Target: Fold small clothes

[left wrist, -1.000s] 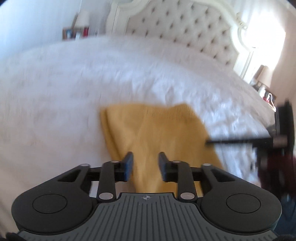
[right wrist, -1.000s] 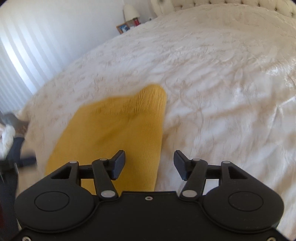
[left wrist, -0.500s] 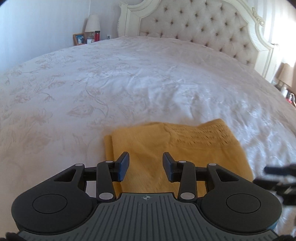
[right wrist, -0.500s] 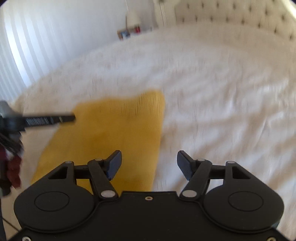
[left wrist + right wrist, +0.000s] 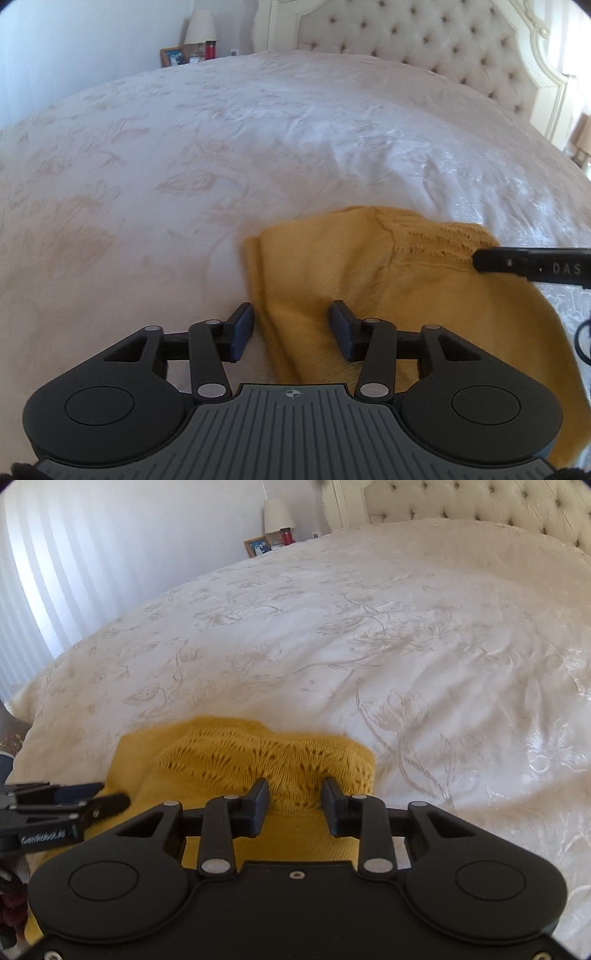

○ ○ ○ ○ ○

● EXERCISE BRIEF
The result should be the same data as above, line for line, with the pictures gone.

● WRITTEN RESPONSE
Target: Fold small clothes

[left wrist, -1.000s] 
[right wrist, -1.000s] 
[left wrist, -0.500s] 
[right wrist, -0.500s] 
[left wrist + right wrist, +0.000s] 

No further response is required.